Secondo molti esperti, siamo di fronte a un vero e proprio cambiamento epocale di paradigma. Quattro i trend da tenere particolarmente presenti:
• Prepararsi a un rallentamento della crescita dei consumi globali sul lungo periodo. Le aziende che facevano affidamento su una crescita sostanziale del mercato, specialmente per i prodotti maturi, si trovano ora a lottare per mantenere la quota di mercato oppure a competere in categorie nuove.
• Prevedere un sostanziale incremento del consumerismo "verde". I consumatori sono sempre più attenti a due cose: il rapporto prezzo/qualità dei prodotti e dei servizi e l'impatto sull'ambiente dei processi produttivi e dei prodotti da usare. Le aziende che non capiscono questa nuova e sentita esigenza, si troveranno ben presto nei guai.

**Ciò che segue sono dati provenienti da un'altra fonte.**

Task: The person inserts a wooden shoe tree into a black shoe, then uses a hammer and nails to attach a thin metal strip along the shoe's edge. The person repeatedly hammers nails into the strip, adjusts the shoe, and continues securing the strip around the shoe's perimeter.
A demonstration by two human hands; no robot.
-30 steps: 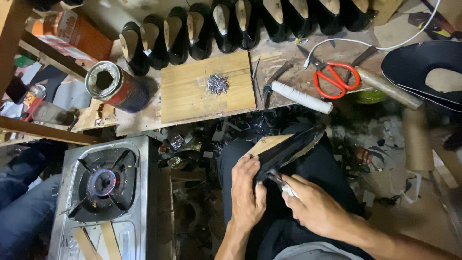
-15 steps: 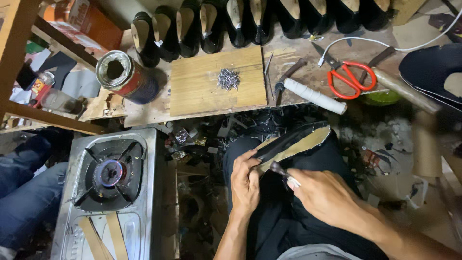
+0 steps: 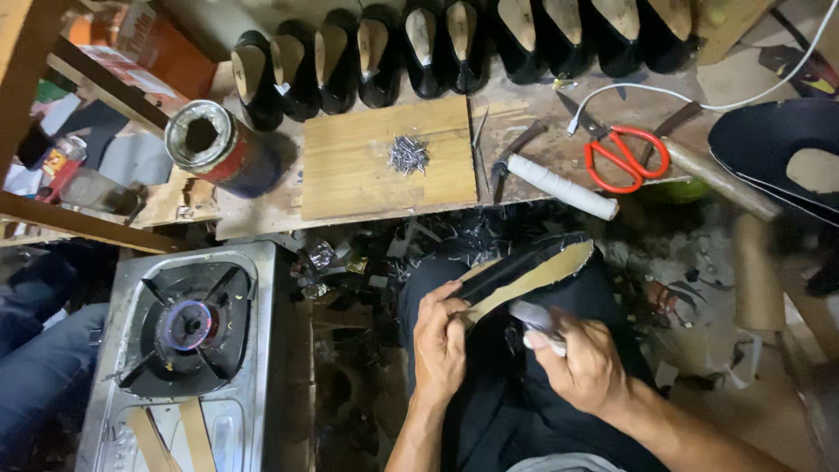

• Una vivace domanda dei consumatori anziani. Entro cinque anni oltre la metà della spesa al consumo nei Paesi avanzati proverrà da ultracinquantenni e la percentuale di anziani è in crescita sia in Europa, sia in America, sia in Giappone.
• Offrire proposte di qualità a prezzi contenuti. Se il bilancio di molte famiglie si è contratto questo non significa che si siano abbassate le aspirazioni. Gli studi dimostrano che nelle economie a crescita lenta i consumatori vogliono sempre fare la bella vita, anche se non se la possono più permettere.